Joachim Maudet
Joachim Maudet trained at the Conservatoire National Supérieur de Musique et de Danse de Paris (CNSMDP) from 2007 until 2012, where he graduated with honours. In parallel, he studied at the Paris VIII University in the programme of Theatrical Performance Art and in Choreographic Art (2007 – 2010). He started working professionally before graduating collaborating with Tatiana Julien (Cie Interscribo) and with Arthur Perole (Cie F). After his graduation, he danced for Akram Khan Dance Company (UK), the Noord Nederlandse Dans (The Netherlands) as well as the National Dance Company Wales (UK ).
Back in France in May 2013, Joachim Maudet started to collaborate with several choreographers such as Samuel Faccioli and Bérengère Fournier (La Vouivre) in La Belle and Feu, Christian Ubl in the piece Shake It Out, Léa Tirabasso in the pieces Love Me Tender and The Ephemeral Life of an Octopus, Arthur Perole in Rock’n Chair, Ballroom and BBB projects, Ambra Senatore (CCN Nantes) in the piece Partita and with Leonard Rainis and Katell Harterau (Lepole) in several projects: Every Little Movement , Dances with dinosaurs, The perfect moment, The WALL. He is also an outside eye and assists Chloé Zamboni in her project Magdalena and Mathilde Bonicel in her project Scappare.
In parallel with his career as a performer, Joachim Maudet combines his work with running his own company Les vagues, founded in 2017, with which he explores the relation between voice and body. He created his first piece stɔːriz in 2019, the solo GIGI in 2021 and the trio W̶E̶L̶COME in 2022. In each of these creations, the body is presented as a multiple communication medium, whose malleable and inexhaustible material is a source of stories and images.
Between the vocal body and the physical body, projected voices and inner voices, the forms of expression multiply and dissociate allowing a myriad of possible combinations. Through the technique of ventriloquism and automatic speech, each of these creations opens up poetic spaces from which strangeness and absurdity emerge.
Currently, Joachim Maudet is working on his new solo KID#1, which starts a series on childhood.
Directrice de production
Aline Berthou
aline@aoza-production.com
+336 58 39 78 18
Chargée de production
Charlotte Bayle
charlotte.b@aoza-production.com
07 77 37 26 47
W̶E̶L̶COME ©M.Vendassi&C.Tonnerre
Every day, we receive situations, images, sounds and we translate them instinctively. Our senses, shaped by interpretation parameters gained over time, associate a logic and an intention to every event.

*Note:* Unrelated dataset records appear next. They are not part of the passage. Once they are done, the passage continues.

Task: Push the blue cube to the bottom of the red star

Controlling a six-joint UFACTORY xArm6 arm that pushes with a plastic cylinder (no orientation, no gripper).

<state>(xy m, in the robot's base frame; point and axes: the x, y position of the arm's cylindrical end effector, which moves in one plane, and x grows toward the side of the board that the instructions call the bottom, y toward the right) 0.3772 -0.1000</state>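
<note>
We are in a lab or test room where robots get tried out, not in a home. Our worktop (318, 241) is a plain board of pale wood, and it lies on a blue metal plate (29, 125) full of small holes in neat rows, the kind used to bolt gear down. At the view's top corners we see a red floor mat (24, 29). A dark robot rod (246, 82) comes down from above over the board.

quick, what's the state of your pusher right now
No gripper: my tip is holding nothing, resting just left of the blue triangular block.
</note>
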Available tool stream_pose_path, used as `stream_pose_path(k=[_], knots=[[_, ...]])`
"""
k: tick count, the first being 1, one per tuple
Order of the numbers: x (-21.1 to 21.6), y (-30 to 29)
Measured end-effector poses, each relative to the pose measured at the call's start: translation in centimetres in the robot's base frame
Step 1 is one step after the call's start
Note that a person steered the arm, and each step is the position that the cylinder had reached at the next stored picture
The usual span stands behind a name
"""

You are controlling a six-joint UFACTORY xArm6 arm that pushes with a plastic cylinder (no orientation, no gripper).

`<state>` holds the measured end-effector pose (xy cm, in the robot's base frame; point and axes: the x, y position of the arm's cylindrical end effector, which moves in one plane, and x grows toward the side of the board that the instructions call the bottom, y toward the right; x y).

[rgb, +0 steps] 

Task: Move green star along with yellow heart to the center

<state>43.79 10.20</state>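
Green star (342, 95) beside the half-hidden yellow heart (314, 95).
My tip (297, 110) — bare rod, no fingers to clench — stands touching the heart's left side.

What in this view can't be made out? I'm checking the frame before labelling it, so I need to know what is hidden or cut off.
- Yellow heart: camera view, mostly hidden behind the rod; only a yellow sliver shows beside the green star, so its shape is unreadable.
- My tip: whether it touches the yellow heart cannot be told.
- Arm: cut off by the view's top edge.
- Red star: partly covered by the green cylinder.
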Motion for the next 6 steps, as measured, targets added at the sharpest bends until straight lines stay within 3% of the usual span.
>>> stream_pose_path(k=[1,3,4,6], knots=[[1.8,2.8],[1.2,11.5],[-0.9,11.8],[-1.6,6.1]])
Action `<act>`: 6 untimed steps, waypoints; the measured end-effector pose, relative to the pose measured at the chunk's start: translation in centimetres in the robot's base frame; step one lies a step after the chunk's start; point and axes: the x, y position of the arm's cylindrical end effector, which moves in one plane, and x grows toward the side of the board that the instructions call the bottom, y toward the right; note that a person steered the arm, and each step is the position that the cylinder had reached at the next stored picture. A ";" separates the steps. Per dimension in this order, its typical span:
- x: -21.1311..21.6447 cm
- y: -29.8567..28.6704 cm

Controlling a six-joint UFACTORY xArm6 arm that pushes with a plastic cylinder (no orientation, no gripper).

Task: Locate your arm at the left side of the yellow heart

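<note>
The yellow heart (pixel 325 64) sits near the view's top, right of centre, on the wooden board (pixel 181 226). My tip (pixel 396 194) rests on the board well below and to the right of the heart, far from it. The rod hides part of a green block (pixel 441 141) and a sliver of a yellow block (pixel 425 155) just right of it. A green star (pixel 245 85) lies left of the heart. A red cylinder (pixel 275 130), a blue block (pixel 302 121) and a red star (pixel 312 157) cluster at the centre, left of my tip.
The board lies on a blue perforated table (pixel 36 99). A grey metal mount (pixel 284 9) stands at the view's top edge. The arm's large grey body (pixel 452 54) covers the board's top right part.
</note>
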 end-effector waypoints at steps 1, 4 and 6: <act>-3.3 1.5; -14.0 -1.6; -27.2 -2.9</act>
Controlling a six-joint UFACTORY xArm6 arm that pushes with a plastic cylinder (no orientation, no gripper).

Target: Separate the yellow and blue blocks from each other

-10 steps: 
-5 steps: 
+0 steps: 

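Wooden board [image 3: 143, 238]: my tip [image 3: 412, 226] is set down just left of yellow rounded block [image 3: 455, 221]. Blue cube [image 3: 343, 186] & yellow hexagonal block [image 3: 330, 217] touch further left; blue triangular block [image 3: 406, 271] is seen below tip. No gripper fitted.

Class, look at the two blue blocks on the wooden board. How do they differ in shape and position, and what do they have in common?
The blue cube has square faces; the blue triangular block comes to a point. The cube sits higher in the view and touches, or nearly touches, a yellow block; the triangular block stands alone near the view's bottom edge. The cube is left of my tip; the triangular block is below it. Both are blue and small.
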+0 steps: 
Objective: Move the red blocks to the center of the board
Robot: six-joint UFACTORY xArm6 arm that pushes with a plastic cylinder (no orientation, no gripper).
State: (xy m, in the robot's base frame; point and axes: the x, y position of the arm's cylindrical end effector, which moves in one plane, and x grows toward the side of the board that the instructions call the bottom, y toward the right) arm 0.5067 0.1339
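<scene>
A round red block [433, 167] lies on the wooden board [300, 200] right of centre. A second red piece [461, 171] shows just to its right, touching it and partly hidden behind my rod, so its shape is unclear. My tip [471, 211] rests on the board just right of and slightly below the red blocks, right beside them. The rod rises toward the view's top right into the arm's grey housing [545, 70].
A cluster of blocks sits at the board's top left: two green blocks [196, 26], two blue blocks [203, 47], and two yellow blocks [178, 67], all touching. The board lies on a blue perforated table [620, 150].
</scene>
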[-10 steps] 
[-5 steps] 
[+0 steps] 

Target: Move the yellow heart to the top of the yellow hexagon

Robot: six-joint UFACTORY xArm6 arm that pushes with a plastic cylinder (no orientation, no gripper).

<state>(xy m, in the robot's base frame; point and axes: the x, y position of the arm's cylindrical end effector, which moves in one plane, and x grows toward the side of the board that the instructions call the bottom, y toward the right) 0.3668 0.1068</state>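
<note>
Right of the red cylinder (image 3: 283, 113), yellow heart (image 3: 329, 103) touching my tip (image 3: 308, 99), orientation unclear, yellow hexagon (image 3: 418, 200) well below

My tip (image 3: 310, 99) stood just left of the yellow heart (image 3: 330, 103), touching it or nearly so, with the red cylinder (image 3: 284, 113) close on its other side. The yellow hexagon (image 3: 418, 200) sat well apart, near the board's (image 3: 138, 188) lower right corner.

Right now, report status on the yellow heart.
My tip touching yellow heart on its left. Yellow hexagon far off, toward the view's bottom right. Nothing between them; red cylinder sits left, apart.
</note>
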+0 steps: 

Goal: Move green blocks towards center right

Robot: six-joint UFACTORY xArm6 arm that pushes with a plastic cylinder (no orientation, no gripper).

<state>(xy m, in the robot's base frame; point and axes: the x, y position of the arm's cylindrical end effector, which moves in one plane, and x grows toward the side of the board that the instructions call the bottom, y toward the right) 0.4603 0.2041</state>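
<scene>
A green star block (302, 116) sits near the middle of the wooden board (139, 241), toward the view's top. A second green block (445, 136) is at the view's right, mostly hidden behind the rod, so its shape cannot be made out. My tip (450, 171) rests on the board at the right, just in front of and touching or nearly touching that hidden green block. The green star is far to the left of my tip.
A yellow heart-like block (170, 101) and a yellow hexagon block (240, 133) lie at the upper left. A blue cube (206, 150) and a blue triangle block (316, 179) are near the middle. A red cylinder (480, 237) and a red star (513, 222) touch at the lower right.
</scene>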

For the duet stɔːriz, I was wiiling to work on situations diversion and on narration shifting.
To that purpose, I focused on the body as evocative organism, and its different means of espression and intentions.
I start from the postulate that flesh is a substance to model, to knead, to scuplt, from which forms and figures can compe up ; a malleable body seen as an ensemble of textures, vibrations, resonances, crossroads of expressions and stories.
Considered as a narrative factory, ‘stɔːriz is a duet where everything is constantly in transformation, between what we see, hear and live.
GIGI is a simple, fragile and on-the-edge presence. GIGI is vibration, humanity and despair. Speech is instantaneous, intoxicating and inalienable, leaving behind a body that falls apart, deconstructs and seeks itself. Through this body which strips itself and this voice which is freed, GIGI lets a part of intimacy be revealed to the eyes of the public. In the form of a tragicomic one-woman show, GIGI is an intimate solo, an abandonment of oneself, a loss of identity. Fortunately Dalida is there. GIGI was born in response to a commission from the Danse Dense festival and Maison Pop in Montreuil.
W̶E̶L̶COME is a trio where body and voice are dissociate in intertwining dialogue.
By the continuous transformation and metamorphosis of voices, twirling from one body to another by the magic of ventriloquism, W̶E̶L̶COME open an hybrid universe that oscillates between burlesque and confusion, irony and absurdity.
Photographic and poetic moments arise from this discrepancy between what is said, suggested and interpreted. From these dissociated bodies, W̶E̶L̶COME highlights this need to come together, to reach out to others and to form connections.
A young man is sitting. Voices emanate from his parted lips. His body is a place of passage. A carnal raft in which the text is embodied. It’s a children’s story. A story of play and innocence. Of violence and incomprehension. KID #1 is the first part of a cycle on childhood and recounts the abrupt transition from the primary school playground, the one where children play, run and twirl, to the middle school playground, the one where bodies stop play, look at each other and bully each other. It is a crossing, of these bodies which are codified by the naivety of our childish soul.